Shetland's jubilations (Part 2)
1977 Silver Jubilee
Elizabeth II reached her Silver Jubilee in 1977, and Shetlanders threw themselves into the excitement, with the usual parties and bonfires. At Fair Isle there were children’s games, a fancy dress parade, and a dance in the hall. The Sumburgh airport held an open day, and there were gala days at the Walls and Brae Schools. All wasn’t smooth in town alas, and although the Shetland Times observed “Lerwegians seem to be immune to Jubilee fever”, the chairman of the town’s gala committee declared “we cannot stress our feelings strongly enough at the apathy and non-events to celebrate the Queen’s silver jubilee”. The context was the oil boom, and Council coffers were stuffed, so the target was the S.I.C. Leisure & Recreation Department, and the event committee questioned why the Department hadn’t organised and supported a town event. This was the beginning of the “why doesn’t the council organise this?” mindset, perhaps.

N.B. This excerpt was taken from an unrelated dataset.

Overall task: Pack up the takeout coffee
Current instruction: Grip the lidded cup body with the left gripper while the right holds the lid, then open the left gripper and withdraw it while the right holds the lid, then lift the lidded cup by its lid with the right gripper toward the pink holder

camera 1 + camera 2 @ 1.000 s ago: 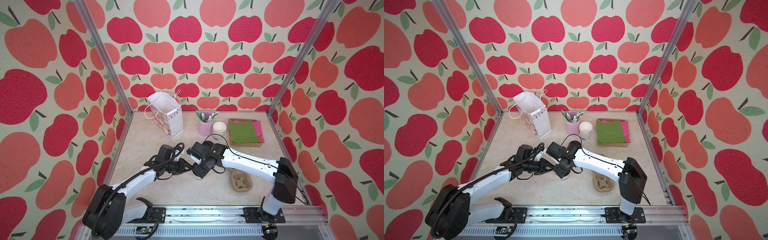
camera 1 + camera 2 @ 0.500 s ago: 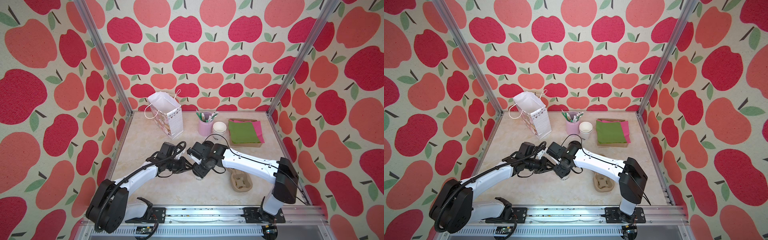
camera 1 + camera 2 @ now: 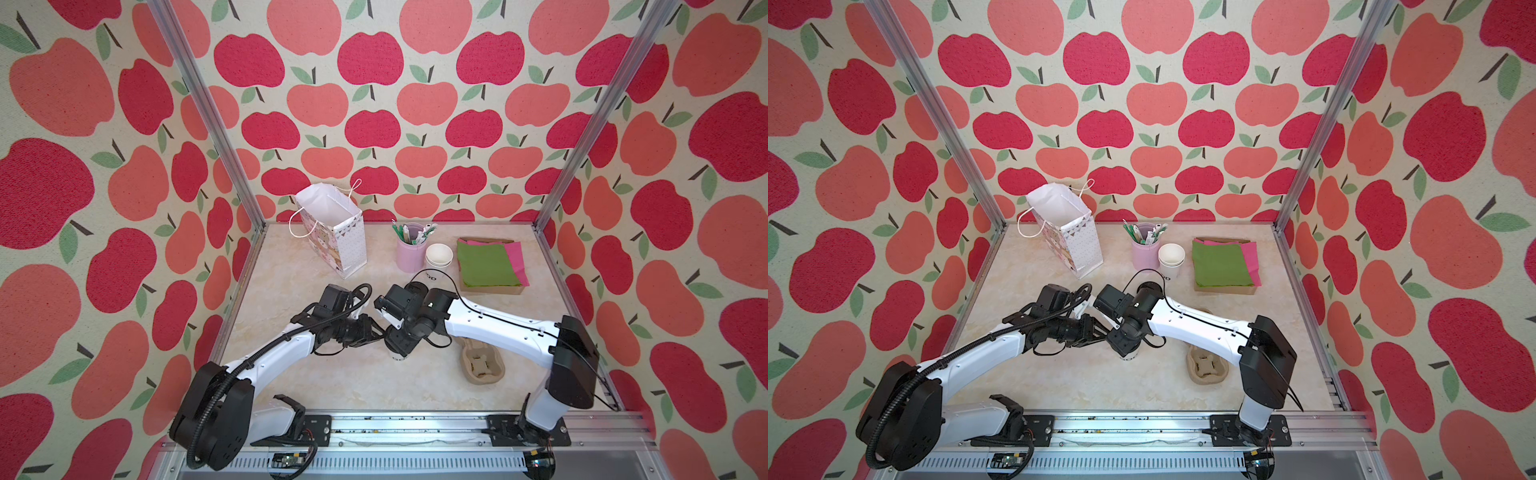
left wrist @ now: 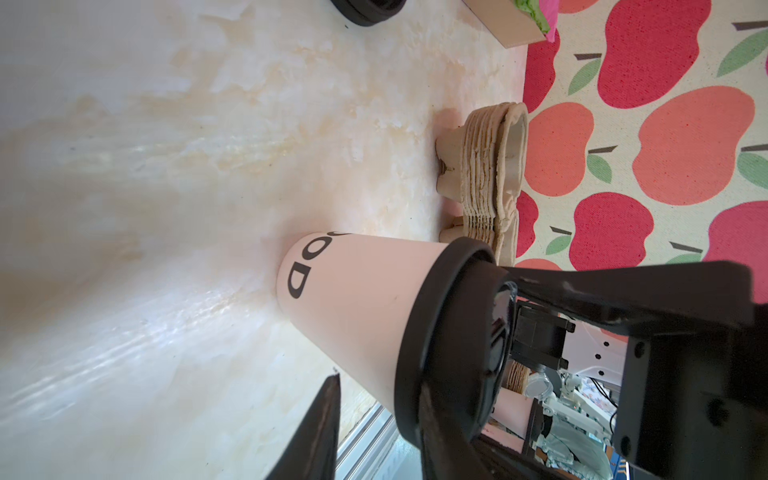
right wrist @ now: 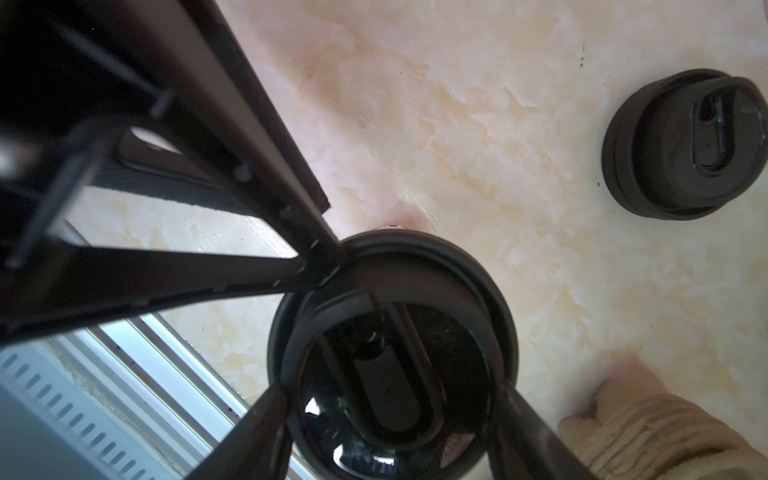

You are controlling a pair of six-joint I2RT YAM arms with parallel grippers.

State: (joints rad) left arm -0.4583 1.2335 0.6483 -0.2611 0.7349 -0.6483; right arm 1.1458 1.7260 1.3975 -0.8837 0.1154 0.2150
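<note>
Takeout coffee in right pincer | left pincer alongside | carriers near

Near the middle of the marbled cream table, my right tool points straight down over the small white paper cup, hiding all but its base. My left tool reaches in from the left, just beside it. The tan moulded-pulp carrier lies to the right. The white paper gift bag stands far left.
</note>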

The lack of official commemoration contrasted with the local event that captured the imagination – the Shetland Amateur Athletics Association’s relay race from Unst to Buckingham Palace. Perhaps from a sense of guilt from the criticism over the lack of official celebration, the Council now co-opted the glory, and provided a civic send-off for the S.A.A.A.’s initiative. There’d been official indifference but now Leisure & Recreation provided help and “there had been tremendous enthusiasm from organisations and civic dignitaries in cities and districts through which the message would be carried”.
2002 Golden Jubilee
This contrasted to the previous gold edition. Now, it was far more about fun for young and old, with a Royal aspect added-on. As ever, the schools made fun days for their pupils, such as at Scalloway, where there were games, homebakes, and a quiz, and at Scalloway and Sandwick where each pupil got a souvenir medal. Galas had become part of the Jubilee format, like one at Weisdale – with everything from gladiators to pillow fights – or at Sandsting, with a carnival of decorated floats and a dance in the Skeld hall. More than most places, Unst knows how to put on a doo, and it was what the Shetland Times called “the most lavish affair”; a weekend programme of events, football, cricket (R.A.F. Saxavord versus Unst Select), a family day at the leisure centre, a ball. The local brewery made a commemorative Jubilee ale, and there was a live broadcast from Sky TV.
2012 Diamond Jubilee
Last time round, the components were familiar again. At Burra, church bells rang and folk tucked into teas at the hall; there was a garden party at Hillswick; a hall banquet at Gruting. Schools again took the lead, such as at Brae, where pupils wrote poetry, composed a Jubilee tune, and planted a Jubilee tree. And beacons were favourites once more, with over 200 folk attending the one at Saxavord, Unst, alone. Also in Unst, the Deputy Lord Lieutenant hoisted the Union flag, children and adults singing the National Anthem, in a way that’d be familiar to those at the 1897 Diamond Jubilee.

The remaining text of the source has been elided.